La revue de presse camerounaise du 14 août 2025
[Vitrine du Cameroun] – Bienvenue dans notre revue de presse camerounaise, qui présente une sélection des articles les plus pertinents parus dans la presse nationale. Cette revue de presse vous permet de rester informé des événements actuels, des débats et des tendances qui façonnent le Cameroun.
Ouvrons cette revue de presse ce matin sur la présidentielle d’octobre 2025. L’Emergence en kiosque ce jeudi nous fait savoir que finalement, certains évêques, dont le président de la conférence épiscopale nationale, se sont rendus au palais de l’Unité le 13 aout dernier où ils ont été reçus par Ferdinand Ngoh ngoh. « Ces prélats heurtent de plein fouet la posture défendue ces derniers temps par ladite conférence épiscopale », écrit notre confrère.
« Les évêques prônent la paix, cette niche sous-exploitée », écrit Cameroon Tribune sur le même sujet. D’après lui, les responsables de la Conférence épiscopale du Cameroun ont été reçus, au nom du Chef de l’État, par le Ministre d’État, Secrétaire général de la Présidence Ferdinand Ngoh Ngoh, hier 13 août 2025. Leur plaidoyer pour la paix tout au long du processus électoral a également été réitéré par une délégation de Fons du Nord-Ouest.
« Présidentielle 2025 : Les évêques pour la transparence et le fair-play », titre la Météo. D’après le journal de Dieudonné Mveng, ces prélats ont également souligné que l’Eglise catholique romaine prie pour la paix et la réconciliation au Cameroun. « À l’occasion de l’audience que le Comité Stratégique de Campagne que préside le Minetat/Sgpr, Ferdinand Ngoh Ngoh; assisté par Dieudonné Philippe Mbarga Mboa et Mohamadou Moustapha, respectivement ministre chargé de mission et secrétaire général adjoint à la présidence de la République, a accordée à la délégation des membres du Conseil permanent de la Conférence épiscopale du Cameroun, conduite par Mgr Andrew Nkea, président de la Cenc et Archevêque de Bamenda », lit-on.
En grande Une ce matin, le quotidien bilingue national, Cameroon Tribune nous parle de la répression des mouvements indépendantistes et titre : « Les aveux de la France ». Par ce titre à l’appel, notre confrère nous apprend que dans une lettre adressée le 30 juillet dernier au président Paul Biya, le chef de l’Etat français, Emmanuel Macron reconnaît l’implication de son pays dans les évènements malheureux survenus au Cameroun de 1945 à 1971. « Il réaffirme sa disponibilité à poursuivre les recherches pour mieux éclaircir les pans de l’histoire encore peu connus », apprend-on dans le journal.
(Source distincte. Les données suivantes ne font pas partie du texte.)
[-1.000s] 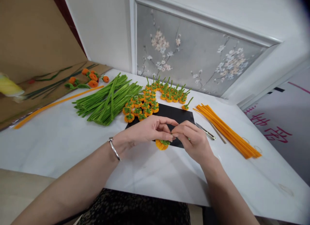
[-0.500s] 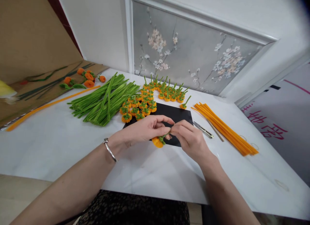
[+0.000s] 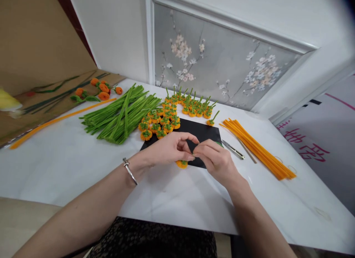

Poursuivons cette revue de presse en éducation. Le Témoin en kiosque ce matin fait savoir que sous la présidence du Pr Laurent Serge Etoundi Ngoa, Ministre de l’Education de base, un accord de coopération a été signé le 13 août 2025 à Yaoundé entre son département ministériel et le Haut-Commissariat des Nations unies pour les réfugiés (HCR). Objectif : garantir un accès élargi, équitable et de qualité à l’éducation pour les enfants réfugiés et demandeurs d’asile, conformément à la Stratégie nationale du secteur de l’éducation et de la formation 2023-2030.
En santé, le même journal nous fait savoir que la nouvelle équipe dirigeante du Centre Hospitalier Régional de Bertoua a été installée. En marge de la grande campagne de santé gratuite Ossoko-Aise Maman Chantal Biya, écrit le journal de Francis Bonga, « le ministre de la Santé publique a procédé, ce mard 12 août 2025 Bertous, al installation officielle du Dr Andjenbe Essola Josué comme directeur du Centre Hospitalier Régional et du Comité de gestion présidé par Wouamane Mbele. Cette cérémonie marque une nouvelle étape pour cette formation hospitalière de 2e catégorie, dotée d’un plateau technique de pointe », peut-on lire.
« Exploitation aurifère à Kambélé : Interdiction des recherches et exploitations semi-mécanisées », titre Conjoncture Economique. Dans ce chapitre, l’on apprend que le ministre des Mines, de l’Industrie et du Développement technologique, Fuh Calistus Gentry, a signé le 13 août 2025 un arrêté créant une zone de protection autour du site aurifère de Kambélé, dans l’arrondissement de Batouri (Est). Seuls les artisans riverains pourront désormais y extraire l’or, de manière strictement artisanale. Une décision qui met en lumière les tensions, les irrégularités et les faiblesses chroniques qui minent le secteur minier camerounais.